From Kang’s earliest days, Marvel has had the wisdom to embrace the contradictions and time loops in his biography for what they are: gloriously stupid and perfectly bizarre. Consider the early instance (from Kirby and Lee’s Fantastic Four Annual #2) Rama-Tut encounters Doctor Doom, a time-lost antagonist while floating in space-time. The two men briefly consider killing each other, but then they are stopped in their tracks when they realize that the person in question might be one from different parts of the timestream. It is the Kirby/Lee sci fi version of your worst stoned room conversation. This could be the most famous Marvel Comics sequence.

In fact, there were so many Kangs that they ended up populating Marvel’s timelines and multiverses. Many writers used the trope to shorten or escape stories, making it increasingly difficult for both character and publisher. With this in mind, Roger Stern and Walt Simonson introduced the Council of Cross-Time Kangs. This Kang Gang was made up of members from all time periods and is dedicated to keeping unruly Kangs and their universes under control. The gathering turns out to be big enough to fill a whole-ass arena, hootin’ and hollerin’ their way to world domination.

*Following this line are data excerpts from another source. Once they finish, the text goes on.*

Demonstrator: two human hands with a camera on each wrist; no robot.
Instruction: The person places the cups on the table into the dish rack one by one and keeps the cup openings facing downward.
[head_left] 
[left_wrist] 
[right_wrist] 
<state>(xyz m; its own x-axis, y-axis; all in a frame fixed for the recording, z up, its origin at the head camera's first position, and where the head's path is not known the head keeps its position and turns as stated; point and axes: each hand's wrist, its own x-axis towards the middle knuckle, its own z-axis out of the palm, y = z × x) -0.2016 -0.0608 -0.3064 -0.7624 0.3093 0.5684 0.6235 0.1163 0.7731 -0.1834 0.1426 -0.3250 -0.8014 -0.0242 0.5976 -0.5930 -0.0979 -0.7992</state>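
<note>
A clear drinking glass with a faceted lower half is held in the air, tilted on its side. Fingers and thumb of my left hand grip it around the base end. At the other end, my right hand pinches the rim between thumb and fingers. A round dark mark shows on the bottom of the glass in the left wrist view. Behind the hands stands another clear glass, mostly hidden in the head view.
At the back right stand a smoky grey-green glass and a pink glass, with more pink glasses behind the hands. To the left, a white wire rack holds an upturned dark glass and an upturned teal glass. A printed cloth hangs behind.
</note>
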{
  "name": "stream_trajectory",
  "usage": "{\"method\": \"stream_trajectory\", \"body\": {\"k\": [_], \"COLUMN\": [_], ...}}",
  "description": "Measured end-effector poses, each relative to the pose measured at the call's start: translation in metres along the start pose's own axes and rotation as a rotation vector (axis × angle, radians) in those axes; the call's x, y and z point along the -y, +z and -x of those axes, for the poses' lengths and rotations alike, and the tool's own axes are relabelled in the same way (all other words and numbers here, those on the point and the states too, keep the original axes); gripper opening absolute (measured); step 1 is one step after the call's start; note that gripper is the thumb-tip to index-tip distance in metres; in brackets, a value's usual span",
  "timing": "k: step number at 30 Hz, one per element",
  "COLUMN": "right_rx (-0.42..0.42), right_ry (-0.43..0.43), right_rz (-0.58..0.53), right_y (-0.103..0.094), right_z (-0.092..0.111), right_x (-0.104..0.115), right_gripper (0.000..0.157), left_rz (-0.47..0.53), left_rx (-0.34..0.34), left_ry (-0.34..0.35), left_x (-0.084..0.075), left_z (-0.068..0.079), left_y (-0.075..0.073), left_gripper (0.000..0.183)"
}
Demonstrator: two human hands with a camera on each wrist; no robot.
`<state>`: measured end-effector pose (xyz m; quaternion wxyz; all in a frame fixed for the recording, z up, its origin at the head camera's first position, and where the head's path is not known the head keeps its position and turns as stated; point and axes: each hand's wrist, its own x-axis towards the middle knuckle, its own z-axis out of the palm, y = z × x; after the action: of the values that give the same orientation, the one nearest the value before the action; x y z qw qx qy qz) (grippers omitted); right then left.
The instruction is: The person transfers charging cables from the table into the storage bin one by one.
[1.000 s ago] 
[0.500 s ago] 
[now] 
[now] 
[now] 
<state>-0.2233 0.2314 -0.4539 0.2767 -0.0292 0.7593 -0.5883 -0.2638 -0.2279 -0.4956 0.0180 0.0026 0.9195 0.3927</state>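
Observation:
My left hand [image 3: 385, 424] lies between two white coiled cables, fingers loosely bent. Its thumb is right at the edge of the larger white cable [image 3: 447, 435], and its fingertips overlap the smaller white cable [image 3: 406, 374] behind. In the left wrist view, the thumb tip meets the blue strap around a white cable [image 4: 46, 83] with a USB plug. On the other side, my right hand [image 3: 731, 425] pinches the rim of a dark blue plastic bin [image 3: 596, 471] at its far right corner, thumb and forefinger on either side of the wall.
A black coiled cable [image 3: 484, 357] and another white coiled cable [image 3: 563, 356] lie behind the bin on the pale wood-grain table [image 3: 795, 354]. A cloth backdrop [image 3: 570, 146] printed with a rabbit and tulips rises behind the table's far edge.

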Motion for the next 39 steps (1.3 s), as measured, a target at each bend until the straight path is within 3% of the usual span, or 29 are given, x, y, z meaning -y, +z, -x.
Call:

Kang stands before an arena filled with “thousands” of Kangs from other universes in the multiverse, all gesturing, clapping, and talking. “Wonderful!” “Superb!” “He’ll make a fine addition to the ranks!” in Avengers #292 (1988).

Image: Walter Simonson, John Buscema/Marvel Comics

It’s the most bonkers concept in a career devoted to them, and it exemplifies the Kang ethos in a nutshell: Kang is everything, everywhere, and everybody he needs to be. It’s always, constantly, too much, and therefore doomed to failure, but that doesn’t matter. It’s the absurdity that makes it fun.

So when Kang stories fail, it’s because latter-day comic writers, working in the shadow of WatchmenAnd Dark Knight and the conviction that comics aren’t just for kids, can’t wrap their heads around the notion of stories becoming beautiful by grace of their unabashed stupidity. Kang is embarrassed of them and they get a little too excited.

They might do well to remember Busiek’s words of wisdom when it comes to the character. “He’s not Dr. Doom, he’s not the Red Skull, he’s not Magneto,” Busiek says. “He’s Alexander the Great in purple pinstriped hip boots at the head of a sci-fi army. And every battle is do or die, because otherwise you ain’t really alive.”